• [TASK TO COMPLETE]
Filter the listing down to the lines containing the word "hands".

• [RECORDS FOR THE TASK]
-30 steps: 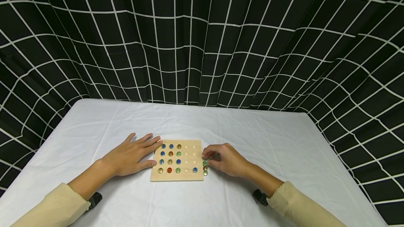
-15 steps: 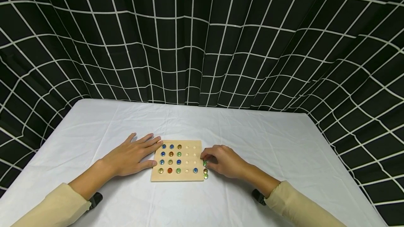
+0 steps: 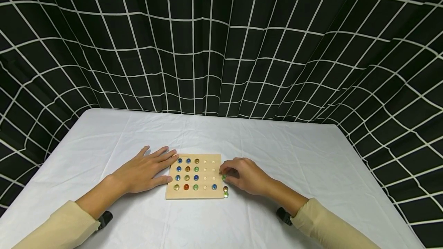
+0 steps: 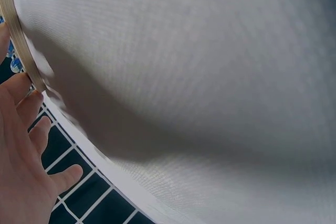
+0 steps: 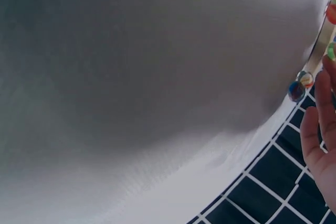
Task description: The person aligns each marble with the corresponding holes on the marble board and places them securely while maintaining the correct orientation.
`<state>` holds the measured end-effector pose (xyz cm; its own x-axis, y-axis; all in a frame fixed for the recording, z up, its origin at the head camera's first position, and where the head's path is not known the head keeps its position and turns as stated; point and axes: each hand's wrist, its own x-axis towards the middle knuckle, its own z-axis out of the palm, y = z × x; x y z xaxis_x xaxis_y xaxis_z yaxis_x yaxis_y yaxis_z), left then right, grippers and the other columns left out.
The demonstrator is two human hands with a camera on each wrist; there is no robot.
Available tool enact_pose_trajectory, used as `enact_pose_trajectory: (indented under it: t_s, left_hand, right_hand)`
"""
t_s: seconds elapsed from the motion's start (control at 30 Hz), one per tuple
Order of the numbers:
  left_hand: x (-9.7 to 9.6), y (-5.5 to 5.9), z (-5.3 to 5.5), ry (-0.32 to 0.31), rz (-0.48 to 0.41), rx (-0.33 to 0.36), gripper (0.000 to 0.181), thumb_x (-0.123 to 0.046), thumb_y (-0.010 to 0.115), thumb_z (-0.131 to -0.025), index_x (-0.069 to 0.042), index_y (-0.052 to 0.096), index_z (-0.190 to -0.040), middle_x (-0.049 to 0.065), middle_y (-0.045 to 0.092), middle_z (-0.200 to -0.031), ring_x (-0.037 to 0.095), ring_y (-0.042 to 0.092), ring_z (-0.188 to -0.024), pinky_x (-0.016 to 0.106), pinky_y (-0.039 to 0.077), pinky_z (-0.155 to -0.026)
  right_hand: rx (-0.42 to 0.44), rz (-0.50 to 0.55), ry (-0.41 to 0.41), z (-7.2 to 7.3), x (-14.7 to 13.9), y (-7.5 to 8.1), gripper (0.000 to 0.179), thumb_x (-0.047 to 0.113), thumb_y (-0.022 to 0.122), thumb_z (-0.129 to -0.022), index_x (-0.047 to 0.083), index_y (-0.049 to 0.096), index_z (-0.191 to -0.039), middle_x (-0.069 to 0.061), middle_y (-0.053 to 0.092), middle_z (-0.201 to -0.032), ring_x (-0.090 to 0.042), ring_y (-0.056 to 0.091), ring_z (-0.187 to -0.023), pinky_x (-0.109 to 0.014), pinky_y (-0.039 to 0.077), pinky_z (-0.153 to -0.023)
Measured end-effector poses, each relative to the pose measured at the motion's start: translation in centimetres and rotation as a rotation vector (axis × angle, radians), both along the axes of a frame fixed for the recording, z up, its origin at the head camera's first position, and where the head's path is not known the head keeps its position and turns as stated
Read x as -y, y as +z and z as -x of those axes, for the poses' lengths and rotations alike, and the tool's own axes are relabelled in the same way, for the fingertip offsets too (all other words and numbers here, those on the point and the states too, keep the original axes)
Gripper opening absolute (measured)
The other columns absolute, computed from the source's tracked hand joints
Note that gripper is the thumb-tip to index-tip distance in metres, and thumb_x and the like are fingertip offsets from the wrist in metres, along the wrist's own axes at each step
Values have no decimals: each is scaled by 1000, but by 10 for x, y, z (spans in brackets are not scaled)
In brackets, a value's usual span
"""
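Note:
A square wooden board (image 3: 211, 194) with rows of round hollows lies on the white table, holding several blue, green, amber and red glass marbles. My left hand (image 3: 145, 170) rests flat at its left edge, fingers spread, some fingertips over the upper left corner. At the right edge, my right hand (image 3: 250, 176) pinches a green marble (image 3: 223, 178) between thumb and curled fingers. Just below, an amber marble (image 3: 225, 189) and a yellow-green marble (image 3: 226, 195) touch the board's side. The right wrist view shows a dark blue-red marble (image 5: 296, 92) beyond the fingers, hidden from the head view.
Bare hollows (image 3: 205, 169) fill most of the board's two right columns; a blue marble (image 3: 214, 187) sits at the lower right. White cloth (image 3: 277, 137) covers the table. A black curtain (image 3: 194, 68) with a white grid hangs around its back and sides.
My right hand has shifted slightly left toward the board, and the green marble has come away from the amber one below it. The left hand stays in place.

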<state>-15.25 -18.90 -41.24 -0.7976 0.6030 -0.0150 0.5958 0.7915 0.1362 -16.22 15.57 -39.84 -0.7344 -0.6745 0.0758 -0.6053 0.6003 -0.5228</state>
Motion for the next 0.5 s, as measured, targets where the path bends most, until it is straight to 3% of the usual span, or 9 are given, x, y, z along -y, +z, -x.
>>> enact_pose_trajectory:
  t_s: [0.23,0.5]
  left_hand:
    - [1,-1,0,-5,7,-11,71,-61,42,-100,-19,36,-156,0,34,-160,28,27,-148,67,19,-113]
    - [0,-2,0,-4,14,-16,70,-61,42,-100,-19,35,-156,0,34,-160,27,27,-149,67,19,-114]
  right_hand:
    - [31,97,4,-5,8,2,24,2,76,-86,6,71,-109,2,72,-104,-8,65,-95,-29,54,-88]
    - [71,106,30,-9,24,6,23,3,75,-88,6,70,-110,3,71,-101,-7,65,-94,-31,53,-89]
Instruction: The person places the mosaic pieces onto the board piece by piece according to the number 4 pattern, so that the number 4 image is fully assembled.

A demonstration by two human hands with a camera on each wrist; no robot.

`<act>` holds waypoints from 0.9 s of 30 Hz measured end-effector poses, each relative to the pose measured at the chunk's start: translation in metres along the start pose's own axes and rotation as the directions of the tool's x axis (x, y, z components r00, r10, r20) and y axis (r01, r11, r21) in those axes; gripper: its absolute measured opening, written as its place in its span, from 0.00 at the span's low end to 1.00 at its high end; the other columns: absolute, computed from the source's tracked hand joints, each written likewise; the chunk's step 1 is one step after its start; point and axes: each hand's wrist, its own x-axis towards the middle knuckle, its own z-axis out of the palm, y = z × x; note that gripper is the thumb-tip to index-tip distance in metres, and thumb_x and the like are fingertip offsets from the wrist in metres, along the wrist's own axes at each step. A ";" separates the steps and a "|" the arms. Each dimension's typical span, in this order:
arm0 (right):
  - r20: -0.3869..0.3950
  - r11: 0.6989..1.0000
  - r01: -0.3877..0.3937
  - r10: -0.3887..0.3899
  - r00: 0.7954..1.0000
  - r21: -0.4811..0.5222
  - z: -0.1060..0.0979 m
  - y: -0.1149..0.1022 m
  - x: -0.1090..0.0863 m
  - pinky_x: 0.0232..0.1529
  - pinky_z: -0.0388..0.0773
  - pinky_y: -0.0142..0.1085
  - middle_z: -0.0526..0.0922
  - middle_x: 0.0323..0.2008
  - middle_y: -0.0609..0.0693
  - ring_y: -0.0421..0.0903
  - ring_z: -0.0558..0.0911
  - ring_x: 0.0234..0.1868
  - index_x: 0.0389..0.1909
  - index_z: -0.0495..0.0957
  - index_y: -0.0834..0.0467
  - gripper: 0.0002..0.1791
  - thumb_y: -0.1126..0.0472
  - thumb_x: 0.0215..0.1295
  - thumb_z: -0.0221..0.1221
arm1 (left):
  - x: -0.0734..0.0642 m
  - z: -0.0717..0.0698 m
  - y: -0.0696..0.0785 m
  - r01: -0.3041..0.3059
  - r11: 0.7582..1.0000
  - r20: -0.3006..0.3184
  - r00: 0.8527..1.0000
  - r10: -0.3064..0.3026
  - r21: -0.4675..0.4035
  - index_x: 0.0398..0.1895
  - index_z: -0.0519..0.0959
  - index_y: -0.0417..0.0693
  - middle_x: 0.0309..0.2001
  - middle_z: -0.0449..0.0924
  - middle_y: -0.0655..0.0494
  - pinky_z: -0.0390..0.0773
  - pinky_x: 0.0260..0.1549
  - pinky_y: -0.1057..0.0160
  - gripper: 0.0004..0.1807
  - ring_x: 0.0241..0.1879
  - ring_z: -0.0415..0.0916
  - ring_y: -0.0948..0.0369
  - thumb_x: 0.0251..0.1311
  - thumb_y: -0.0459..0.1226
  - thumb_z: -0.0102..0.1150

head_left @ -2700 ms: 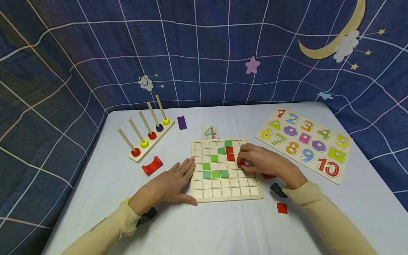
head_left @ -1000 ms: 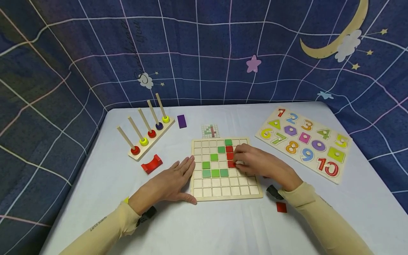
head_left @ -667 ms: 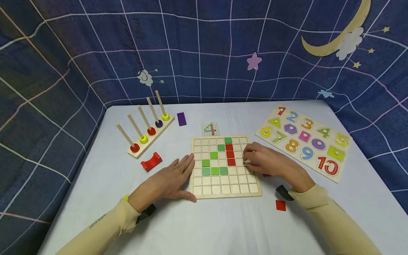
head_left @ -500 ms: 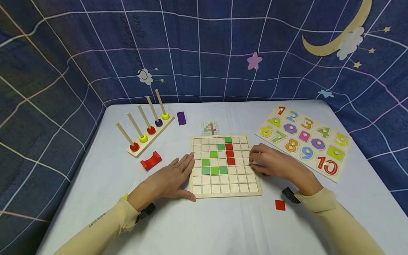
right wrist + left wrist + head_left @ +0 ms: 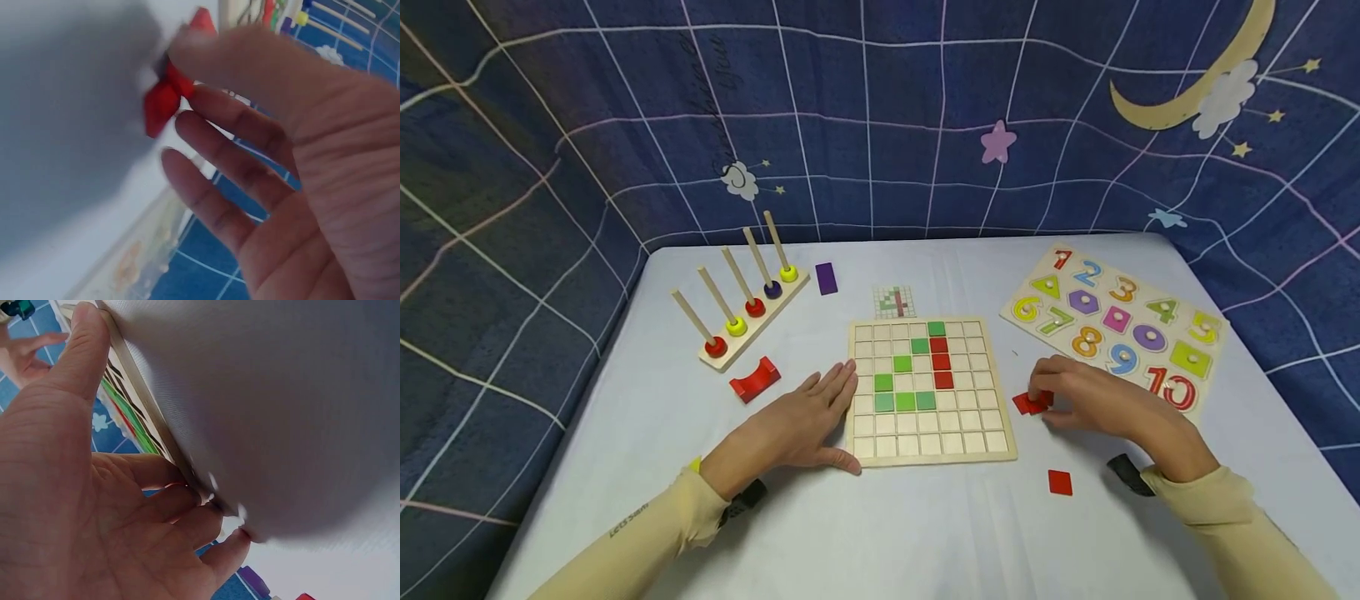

• [EXERCISE SOLUTION]
The demonstrator is two human hands with a camera on each wrist; there is no robot.
A demonstration by two human hands with a camera on each wrist; no robot.

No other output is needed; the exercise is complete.